The San Diego Padres are a pitch-first team with a small budget who has the unfortunate problem of having a breakout offensive star, Chase Headley.
Why a problem? Well, that the breakout season (.875 OPS, 7.4 fWAR) came with the third baseman just a couple of years away from free agency. Oh yes, Headley is going to get very expensive — and very soon.
So, like Adrian Gonzalez before him, it makes sense that the Padres would move him while his value is sky-high. In fact, the team had been widely rumored to have tried last summer, but obviously, no deal materialized despite multiple teams being interested.
By the time Opening Day is here for the 2013 season, the story is set to repeat again…or maybe not, according to Padres manager Josh Byrnes:
Well, at least not yet, anyway:
not avaliable right now. They have 2 years, see where they are in July
— Peter Gammons (@pgammo) March 8, 2013
So, basically, “don’t call us until the summer” is the general gist here. The Padres, understandably, want to see if they can put on a miracle run in the division like they almost did with Mat Latos and company in 2012, when the team led the NL West for a whopping 148 days.

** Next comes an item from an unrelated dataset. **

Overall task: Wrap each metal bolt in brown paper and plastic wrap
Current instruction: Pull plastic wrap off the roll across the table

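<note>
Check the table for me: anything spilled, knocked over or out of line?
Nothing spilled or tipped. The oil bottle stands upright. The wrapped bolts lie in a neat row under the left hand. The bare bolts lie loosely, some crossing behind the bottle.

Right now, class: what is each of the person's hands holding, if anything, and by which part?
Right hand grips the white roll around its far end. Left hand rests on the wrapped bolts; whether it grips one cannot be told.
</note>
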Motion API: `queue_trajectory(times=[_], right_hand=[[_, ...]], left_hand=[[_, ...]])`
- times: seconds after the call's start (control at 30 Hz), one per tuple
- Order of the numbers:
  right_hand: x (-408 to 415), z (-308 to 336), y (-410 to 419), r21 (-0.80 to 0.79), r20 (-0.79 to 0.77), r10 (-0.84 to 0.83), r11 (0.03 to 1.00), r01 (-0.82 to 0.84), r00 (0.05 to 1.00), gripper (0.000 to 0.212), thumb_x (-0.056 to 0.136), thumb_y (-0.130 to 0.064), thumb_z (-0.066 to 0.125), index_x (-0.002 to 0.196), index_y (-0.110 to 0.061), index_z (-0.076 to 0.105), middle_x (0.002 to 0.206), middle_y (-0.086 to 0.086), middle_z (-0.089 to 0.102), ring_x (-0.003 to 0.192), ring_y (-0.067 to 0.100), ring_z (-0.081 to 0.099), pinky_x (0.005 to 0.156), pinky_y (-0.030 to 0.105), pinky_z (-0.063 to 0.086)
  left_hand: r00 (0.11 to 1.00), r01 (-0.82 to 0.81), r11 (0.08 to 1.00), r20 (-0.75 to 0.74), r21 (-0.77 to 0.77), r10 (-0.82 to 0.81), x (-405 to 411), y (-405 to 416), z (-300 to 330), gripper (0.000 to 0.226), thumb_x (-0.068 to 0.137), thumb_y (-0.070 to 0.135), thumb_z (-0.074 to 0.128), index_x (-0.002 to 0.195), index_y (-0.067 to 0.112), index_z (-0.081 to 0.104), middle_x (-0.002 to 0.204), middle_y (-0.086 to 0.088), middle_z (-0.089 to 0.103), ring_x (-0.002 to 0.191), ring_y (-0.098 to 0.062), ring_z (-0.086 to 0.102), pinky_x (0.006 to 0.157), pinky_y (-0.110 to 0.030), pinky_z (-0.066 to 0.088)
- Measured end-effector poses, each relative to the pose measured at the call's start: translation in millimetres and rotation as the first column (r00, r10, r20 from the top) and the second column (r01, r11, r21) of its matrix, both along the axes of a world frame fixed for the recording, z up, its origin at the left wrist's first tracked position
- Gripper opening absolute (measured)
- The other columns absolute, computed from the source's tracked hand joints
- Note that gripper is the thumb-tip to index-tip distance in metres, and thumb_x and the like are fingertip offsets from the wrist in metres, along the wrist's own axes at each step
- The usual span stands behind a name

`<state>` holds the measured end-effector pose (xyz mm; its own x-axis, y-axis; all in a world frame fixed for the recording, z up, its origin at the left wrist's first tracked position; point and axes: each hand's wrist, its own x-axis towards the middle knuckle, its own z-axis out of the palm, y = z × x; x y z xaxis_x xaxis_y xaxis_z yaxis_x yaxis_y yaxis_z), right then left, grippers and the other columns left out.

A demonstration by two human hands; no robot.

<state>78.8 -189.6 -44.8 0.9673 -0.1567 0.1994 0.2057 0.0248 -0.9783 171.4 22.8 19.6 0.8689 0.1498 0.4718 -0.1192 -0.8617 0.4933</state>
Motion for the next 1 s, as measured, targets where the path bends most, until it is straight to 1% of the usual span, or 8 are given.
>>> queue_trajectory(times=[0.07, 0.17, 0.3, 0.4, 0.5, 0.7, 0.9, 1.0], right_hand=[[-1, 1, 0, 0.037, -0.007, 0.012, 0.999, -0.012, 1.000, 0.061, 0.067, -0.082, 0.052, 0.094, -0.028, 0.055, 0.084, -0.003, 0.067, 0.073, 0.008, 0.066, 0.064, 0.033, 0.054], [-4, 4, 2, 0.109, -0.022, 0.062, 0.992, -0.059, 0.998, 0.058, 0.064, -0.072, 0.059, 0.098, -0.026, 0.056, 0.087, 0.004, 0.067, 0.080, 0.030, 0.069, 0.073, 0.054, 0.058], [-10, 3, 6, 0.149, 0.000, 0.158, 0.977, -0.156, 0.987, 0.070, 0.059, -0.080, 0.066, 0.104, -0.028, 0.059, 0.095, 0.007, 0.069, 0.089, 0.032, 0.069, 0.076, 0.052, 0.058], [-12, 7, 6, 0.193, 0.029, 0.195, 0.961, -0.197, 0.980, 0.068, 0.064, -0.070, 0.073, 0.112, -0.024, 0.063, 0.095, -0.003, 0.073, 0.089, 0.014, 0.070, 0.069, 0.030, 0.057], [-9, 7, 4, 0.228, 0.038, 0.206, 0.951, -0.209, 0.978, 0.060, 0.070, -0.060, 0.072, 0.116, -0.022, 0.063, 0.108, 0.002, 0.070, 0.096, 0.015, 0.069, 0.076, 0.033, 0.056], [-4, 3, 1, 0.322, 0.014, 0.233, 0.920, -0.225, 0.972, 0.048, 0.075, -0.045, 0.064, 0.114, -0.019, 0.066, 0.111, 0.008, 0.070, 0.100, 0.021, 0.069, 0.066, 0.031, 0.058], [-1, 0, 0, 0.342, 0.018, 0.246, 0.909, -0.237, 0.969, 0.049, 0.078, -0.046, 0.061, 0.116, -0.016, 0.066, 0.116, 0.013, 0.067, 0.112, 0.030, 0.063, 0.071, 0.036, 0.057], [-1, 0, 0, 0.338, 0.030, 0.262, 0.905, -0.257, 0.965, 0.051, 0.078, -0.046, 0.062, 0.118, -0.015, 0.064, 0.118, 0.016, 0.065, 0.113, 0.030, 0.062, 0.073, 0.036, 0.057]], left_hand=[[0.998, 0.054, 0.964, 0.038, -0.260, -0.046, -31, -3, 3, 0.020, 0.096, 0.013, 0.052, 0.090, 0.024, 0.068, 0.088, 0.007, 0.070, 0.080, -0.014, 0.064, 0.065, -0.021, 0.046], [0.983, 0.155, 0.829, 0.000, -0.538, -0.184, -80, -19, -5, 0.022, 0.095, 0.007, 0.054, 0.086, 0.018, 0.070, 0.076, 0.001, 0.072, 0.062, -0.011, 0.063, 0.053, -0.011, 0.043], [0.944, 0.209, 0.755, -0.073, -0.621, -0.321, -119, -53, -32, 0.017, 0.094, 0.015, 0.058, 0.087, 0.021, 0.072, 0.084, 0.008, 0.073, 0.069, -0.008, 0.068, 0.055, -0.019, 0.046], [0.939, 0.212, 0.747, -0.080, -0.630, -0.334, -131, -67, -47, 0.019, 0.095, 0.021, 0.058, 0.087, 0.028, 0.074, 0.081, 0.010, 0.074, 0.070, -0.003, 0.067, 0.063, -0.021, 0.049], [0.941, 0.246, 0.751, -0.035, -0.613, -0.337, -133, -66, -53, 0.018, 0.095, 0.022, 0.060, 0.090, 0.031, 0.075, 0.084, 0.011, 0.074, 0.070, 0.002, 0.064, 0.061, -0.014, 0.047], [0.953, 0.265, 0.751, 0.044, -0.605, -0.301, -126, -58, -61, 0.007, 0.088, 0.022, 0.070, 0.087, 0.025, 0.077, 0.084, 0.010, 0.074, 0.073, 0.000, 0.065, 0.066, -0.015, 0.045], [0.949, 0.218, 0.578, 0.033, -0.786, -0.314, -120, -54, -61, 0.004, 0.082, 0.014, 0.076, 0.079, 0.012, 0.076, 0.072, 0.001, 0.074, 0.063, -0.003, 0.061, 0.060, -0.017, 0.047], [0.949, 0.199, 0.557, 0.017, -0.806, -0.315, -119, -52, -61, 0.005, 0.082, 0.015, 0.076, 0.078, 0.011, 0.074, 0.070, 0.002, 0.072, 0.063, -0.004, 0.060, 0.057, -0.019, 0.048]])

Even with a full season of Carlos Quentin (who has a no-trade clause in his deal) and Headley, whether they can do so again in 2013 is dubious, if only because of the questionable group of starting pitchers that the team will roll out this season.
Reading between the lines, it seems that Byrnes wants to hold out on moving the team’s biggest star until as late as possible, much as the team did with Gonzalez.
They may be optimistic, but the Padres brass are not oblivious to the fact that the team will likely be struggling to stay anywhere above last place in the NL West during the upcoming season, and that the extra year of team control via arbitration makes Headley that much more valuable now than he will be in 2014.
Unless they plan on extending Headley now — which would be a good idea, considering that he hasn’t had a chance to repeat his fantastic 2012 — the Padres are simply waiting out the days until they can no longer afford the third baseman.
If he regresses, it’s almost a lose-lose situation (doesn’t help the team on field, doesn’t help his trade value).
Yes, they technically have a couple of years to evaluate the prospects of a Headley trade, but realistically, the evaluation process starts as soon as this team struggles to stay with the pack in 2013 — which is to say that it will happen very soon.